Des tests récents de la BMW iX3 et de la Polestar 3 suggèrent que l’industrie atteint enfin son rythme de croisière. Contrairement à de nombreux véhicules contemporains, ces modèles sont dotés de systèmes si raffinés et non intrusifs qu’ils ne déclenchent plus l’instinct de les désactiver.

En donnant la priorité à une expérience de conduite fluide, ces fabricants résolvent le paradoxe fondamental de l’ADAS : rendre la technologie suffisamment utile pour continuer, mais suffisamment subtile pour ne pas gêner.

Le défi mondial : s’attaquer aux technologies « tenaces »

La transition n’est pas universelle. Certains constructeurs, en particulier sur le marché chinois en pleine expansion, sont toujours aux prises avec des systèmes de surveillance des conducteurs trop agressifs. Dans certains cas, les alertes persistantes et la surveillance intrusive par caméra ont été si perturbatrices que les conducteurs ont dû couvrir physiquement ou désactiver les capteurs.

Même si des marques comme BYD ont été critiquées pour ces interactions invasives, le rythme rapide de l’innovation dans le secteur automobile chinois suggère que ces problèmes pourraient être de courte durée. Alors que les constructeurs apprennent à répondre aux commentaires des conducteurs, l’ère « lancinante » des technologies de sécurité touche probablement à sa fin.
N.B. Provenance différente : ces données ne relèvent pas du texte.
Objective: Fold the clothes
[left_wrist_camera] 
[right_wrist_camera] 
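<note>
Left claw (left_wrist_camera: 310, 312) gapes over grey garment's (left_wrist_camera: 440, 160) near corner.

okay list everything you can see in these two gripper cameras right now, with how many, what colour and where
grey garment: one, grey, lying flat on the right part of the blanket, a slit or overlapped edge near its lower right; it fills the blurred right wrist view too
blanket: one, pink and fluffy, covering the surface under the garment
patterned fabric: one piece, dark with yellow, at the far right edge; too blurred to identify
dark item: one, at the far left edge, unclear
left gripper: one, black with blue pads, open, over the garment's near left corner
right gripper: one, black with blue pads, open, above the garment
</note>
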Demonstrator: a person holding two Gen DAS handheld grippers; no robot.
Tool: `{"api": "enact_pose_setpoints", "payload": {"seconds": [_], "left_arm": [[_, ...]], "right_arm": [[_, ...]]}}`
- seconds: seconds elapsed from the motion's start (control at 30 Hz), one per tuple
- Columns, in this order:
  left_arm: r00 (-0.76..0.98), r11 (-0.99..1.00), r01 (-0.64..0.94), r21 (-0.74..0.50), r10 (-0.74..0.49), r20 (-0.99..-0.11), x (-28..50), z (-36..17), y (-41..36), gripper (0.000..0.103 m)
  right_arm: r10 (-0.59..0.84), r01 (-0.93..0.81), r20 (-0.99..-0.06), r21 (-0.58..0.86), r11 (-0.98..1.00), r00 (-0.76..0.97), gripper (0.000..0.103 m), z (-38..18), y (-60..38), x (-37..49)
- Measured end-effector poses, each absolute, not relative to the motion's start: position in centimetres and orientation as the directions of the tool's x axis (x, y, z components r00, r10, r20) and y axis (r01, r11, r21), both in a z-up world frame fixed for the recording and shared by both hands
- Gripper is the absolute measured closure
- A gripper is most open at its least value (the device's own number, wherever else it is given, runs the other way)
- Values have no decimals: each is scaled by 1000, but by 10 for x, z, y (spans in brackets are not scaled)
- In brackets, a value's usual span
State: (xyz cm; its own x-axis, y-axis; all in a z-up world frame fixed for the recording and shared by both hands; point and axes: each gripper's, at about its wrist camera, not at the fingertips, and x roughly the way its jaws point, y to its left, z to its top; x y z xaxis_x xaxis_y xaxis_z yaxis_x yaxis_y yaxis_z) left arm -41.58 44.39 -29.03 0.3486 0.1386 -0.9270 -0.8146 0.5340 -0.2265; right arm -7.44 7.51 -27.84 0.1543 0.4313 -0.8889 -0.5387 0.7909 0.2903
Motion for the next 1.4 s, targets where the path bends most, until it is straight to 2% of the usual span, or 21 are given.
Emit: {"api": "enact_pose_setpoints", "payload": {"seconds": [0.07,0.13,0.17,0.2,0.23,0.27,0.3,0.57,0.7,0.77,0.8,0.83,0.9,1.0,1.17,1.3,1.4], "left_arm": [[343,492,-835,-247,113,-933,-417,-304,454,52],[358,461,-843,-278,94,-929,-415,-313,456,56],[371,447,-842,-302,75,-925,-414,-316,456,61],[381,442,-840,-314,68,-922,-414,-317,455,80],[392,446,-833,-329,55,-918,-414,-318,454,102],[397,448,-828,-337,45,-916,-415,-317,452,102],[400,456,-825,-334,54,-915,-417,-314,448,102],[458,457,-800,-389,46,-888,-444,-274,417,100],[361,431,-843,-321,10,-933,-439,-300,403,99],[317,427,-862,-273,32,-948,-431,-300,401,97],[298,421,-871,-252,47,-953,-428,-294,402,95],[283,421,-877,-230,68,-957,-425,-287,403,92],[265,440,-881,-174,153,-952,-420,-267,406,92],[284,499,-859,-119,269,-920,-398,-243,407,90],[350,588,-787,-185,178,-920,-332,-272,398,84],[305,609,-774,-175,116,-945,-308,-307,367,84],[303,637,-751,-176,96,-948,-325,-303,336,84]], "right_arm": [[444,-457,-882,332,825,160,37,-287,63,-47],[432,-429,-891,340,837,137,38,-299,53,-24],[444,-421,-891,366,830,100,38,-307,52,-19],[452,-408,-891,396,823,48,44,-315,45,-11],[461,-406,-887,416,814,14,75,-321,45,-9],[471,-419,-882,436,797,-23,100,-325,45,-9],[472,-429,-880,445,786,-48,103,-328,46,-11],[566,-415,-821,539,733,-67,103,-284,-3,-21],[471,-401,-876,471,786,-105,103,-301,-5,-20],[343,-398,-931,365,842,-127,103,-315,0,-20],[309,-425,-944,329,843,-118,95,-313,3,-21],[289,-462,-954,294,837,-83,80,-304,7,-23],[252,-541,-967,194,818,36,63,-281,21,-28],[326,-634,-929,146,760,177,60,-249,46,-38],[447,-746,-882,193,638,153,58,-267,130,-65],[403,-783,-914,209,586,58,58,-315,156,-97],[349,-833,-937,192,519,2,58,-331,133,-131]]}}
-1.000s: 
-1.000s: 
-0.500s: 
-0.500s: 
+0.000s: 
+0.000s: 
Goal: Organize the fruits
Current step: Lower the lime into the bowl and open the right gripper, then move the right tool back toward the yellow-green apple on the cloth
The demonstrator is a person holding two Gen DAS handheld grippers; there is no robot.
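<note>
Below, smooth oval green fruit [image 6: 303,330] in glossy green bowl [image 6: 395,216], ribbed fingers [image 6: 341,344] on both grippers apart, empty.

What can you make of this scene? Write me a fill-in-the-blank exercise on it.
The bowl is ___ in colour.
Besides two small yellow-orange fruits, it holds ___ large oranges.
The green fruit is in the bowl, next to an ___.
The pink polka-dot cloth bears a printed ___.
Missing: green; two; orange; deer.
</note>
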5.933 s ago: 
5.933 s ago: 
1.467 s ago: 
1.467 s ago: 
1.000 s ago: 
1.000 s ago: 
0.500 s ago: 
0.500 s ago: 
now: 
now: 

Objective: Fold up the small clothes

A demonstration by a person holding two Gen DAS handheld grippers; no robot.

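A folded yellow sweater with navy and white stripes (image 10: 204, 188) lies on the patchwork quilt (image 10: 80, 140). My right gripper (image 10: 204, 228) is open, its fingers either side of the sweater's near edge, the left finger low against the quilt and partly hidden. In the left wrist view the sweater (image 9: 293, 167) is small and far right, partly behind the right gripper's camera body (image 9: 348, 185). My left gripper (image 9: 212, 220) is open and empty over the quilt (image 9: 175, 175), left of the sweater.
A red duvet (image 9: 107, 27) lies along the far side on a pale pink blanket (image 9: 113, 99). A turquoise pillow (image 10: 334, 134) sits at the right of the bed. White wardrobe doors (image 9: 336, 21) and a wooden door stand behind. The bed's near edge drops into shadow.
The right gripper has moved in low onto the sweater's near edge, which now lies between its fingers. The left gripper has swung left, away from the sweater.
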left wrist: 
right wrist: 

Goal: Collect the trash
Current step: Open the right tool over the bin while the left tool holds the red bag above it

L’objectif ultime de la sécurité des véhicules n’est pas seulement de prévenir les accidents, mais de le faire de manière à maintenir la confiance et l’engagement du conducteur.

Conclusion

L’évolution de l’assistance à la conduite passe d’alertes brutales et intrusives à des systèmes intelligents et contextuels. Alors que les constructeurs s’alignent sur des normes de sécurité plus strictes, l’ère de la « lutte contre la voiture » est remplacée par une technologie qui sait exactement quand intervenir et, plus important encore, quand garder le silence.